China reports 4th H7N9 bird flu death
SHANGHAI -- Another person died of H7N9 bird flu in east China's Shanghai on Thursday, bringing the total number of such deaths in the country to four, according to local authorities.
Three suspected H7N9 cases were also reported in the city, said the Shanghai Municipal Health and Family Planning Commission on Thursday.
The latest death case involved a 48-year-old man surnamed Chu, who was a native of Rugao in neighboring Jiangsu Province. The man was a poultry transporter.
He developed symptoms of coughing on March 28. After having a fever on Monday, he went to a private clinic for treatment. The man then sought help in the Tongji Hospital in Shanghai in the early hours of Wednesday after his condition worsened.
Chu died three hours after being admitted to the hospital. He was confirmed to have been infected with the H7N9 virus on Thursday. Eight people who had close contact with him have shown no abnormal symptoms.
Chu was the third death case in Shanghai and the fourth in the country.A patient in eastern Zhejiang Province had also died of the virus.
On Thursday, another H7N9 bird flu case was confirmed in Zhejiang, the provincial health department. The patient, a 64-year-old man from Huzhou City, is being treated in hospital.
So far, China has confirmed 11 H7N9 cases -- four in Jiangsu, three in Shanghai, one in Anhui and three in Zhejiang.
Health authorities and hospitals in many Chinese provinces have been on high alert for the virus.
In Nanchang, capital of Jiangxi Province, which neighbors Zhejiang, five hospitals have been selected and ordered to be ready to treat H7N9 patients, though no cases have been reported there.
South China's Guangxi Zhuang Autonomous Region has ordered an inventory on medical supplies and respirator deployment for potential H7N9 cases.
China's health authorities have promised transparency and cooperation to the World Health Organization (WHO) in regards to human infections of the new strain of bird flu.
The commission distributed prevention and control plans and technique directives to health institutions nationwide.
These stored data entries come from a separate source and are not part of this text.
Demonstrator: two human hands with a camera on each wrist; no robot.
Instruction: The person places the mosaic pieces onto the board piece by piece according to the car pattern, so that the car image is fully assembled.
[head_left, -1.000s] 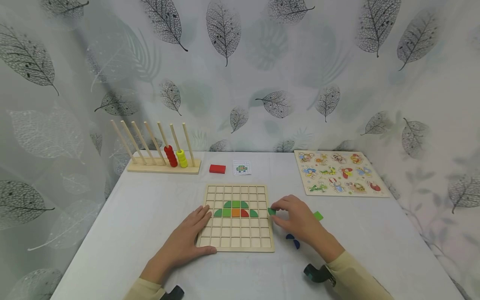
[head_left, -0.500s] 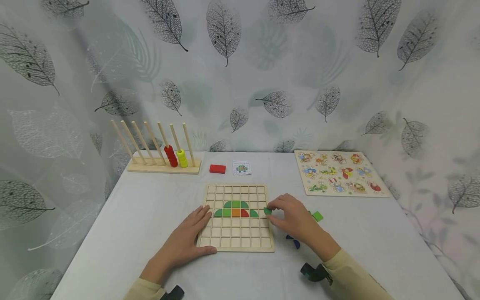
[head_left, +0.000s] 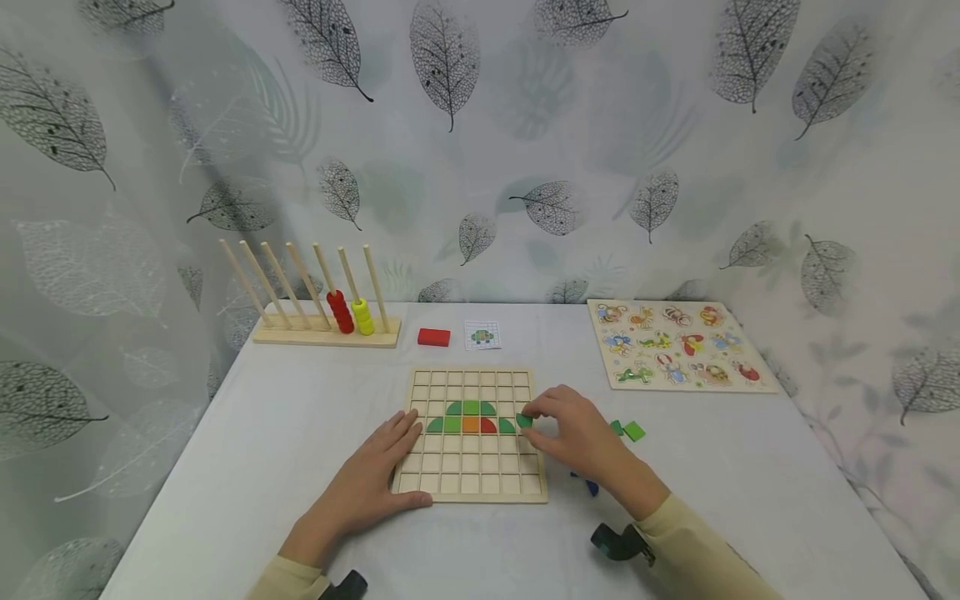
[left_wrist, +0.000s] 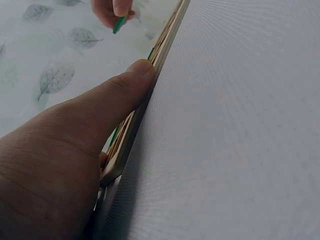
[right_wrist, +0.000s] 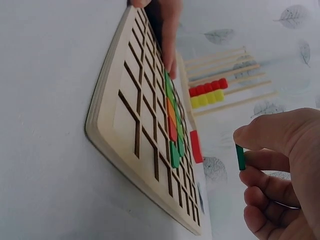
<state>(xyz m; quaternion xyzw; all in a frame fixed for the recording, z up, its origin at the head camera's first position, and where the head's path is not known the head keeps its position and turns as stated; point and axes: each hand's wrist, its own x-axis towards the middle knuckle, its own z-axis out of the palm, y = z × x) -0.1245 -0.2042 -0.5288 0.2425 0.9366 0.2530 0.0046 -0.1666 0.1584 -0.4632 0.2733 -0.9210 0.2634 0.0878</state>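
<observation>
The wooden grid board [head_left: 480, 479] lies on the white table with green, orange and red tiles set in its middle rows. My left hand [head_left: 375, 467] rests at the board's left side, fingers along that edge and thumb [left_wrist: 112, 97] straight against the front edge. Between thumb and fingertips, my right hand [head_left: 581, 433] pinches a dark green tile [right_wrist: 240, 157] with a curved side, held over the right part of the board. The right wrist view shows this tile edge-on, raised above the board. Loose by my right hand are a light green square tile [head_left: 633, 431] and a dark green tile [head_left: 617, 427].
Blue tiles [head_left: 592, 487] lie under my right wrist, partly hidden. Behind the board are a red block [head_left: 433, 337] and a small pattern card [head_left: 482, 336]. A peg stand [head_left: 322, 337] with red and yellow beads is back left, an insect puzzle board [head_left: 678, 346] back right.
My right hand has moved left with the green tile, from beside the board's right edge to over its right columns. Loose green tiles behind it show more. The left hand stays put.
</observation>
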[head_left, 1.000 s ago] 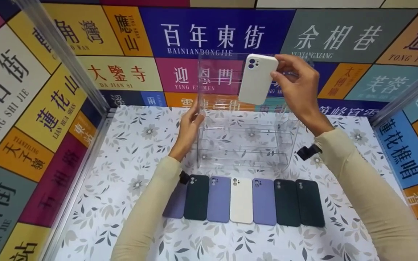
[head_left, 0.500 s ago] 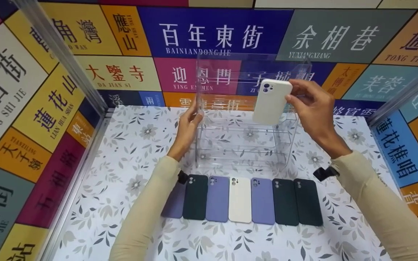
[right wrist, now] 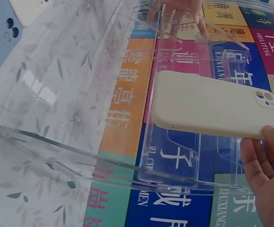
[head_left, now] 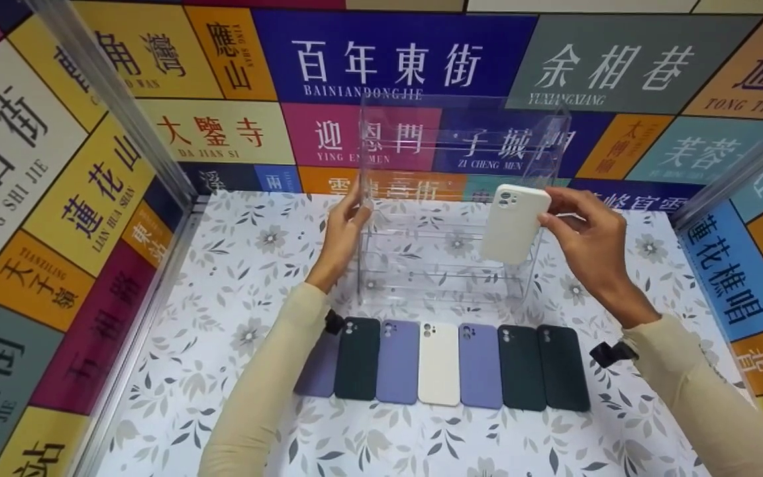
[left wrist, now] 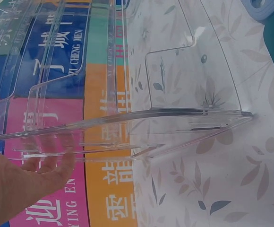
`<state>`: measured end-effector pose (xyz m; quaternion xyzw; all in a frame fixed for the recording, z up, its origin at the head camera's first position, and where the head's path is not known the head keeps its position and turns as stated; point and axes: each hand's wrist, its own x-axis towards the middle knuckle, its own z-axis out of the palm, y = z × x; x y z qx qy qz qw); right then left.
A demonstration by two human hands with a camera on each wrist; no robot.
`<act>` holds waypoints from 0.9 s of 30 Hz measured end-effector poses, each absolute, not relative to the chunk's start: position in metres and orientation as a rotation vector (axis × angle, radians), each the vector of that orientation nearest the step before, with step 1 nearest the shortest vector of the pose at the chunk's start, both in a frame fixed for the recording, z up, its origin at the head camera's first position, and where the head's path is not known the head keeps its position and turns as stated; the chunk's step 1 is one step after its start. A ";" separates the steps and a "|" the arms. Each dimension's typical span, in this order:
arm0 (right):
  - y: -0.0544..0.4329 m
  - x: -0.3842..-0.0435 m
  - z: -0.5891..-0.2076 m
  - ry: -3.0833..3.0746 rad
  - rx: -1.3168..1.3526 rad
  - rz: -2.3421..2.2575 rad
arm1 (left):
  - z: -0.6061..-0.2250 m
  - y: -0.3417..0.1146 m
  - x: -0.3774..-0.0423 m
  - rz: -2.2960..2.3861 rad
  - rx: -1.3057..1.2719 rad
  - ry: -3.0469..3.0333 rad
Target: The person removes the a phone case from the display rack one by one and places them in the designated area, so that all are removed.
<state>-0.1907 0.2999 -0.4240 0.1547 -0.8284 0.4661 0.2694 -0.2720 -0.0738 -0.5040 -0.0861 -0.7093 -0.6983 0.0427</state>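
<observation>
A white phone case [head_left: 516, 224] is pinched at its upper right edge between the thumb and fingers of my right hand [head_left: 587, 235]. The case hangs tilted in front of the right part of a clear acrylic display rack [head_left: 444, 268]. In the right wrist view the phone case [right wrist: 208, 104] shows its camera cutouts beside the thumb. My left hand [head_left: 343, 232] holds the rack's left side. The left wrist view shows the left hand's fingers [left wrist: 64, 165] partly through the clear panel.
A row of phone cases lies in front of the rack: purple [head_left: 398, 363], white [head_left: 439, 364] and dark green [head_left: 357, 361] among them. The left forearm partly covers the leftmost purple case [head_left: 317, 371]. A floral cloth [head_left: 461, 437] covers the table; printed panels [head_left: 395, 56] stand behind.
My right hand has carried the white phone case down and to the right, from the upper part of the rack to a lower level. The left hand has stayed at the rack's side.
</observation>
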 end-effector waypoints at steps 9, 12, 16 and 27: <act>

The directives require areas affected by the new strain of bird flu should prepare daily updates on the local epidemic situation.
"The sources of infection are not yet clear, but based on past experiences and recent epidemiological studies, the sources could be poultry or the secretion and excrement from poultry," according to the plan.
The Chinese Center for Disease Control and Prevention said Wednesday that no human-to-human transmission of H7N9 has been discovered and no epidemiological connection between these cases has been found.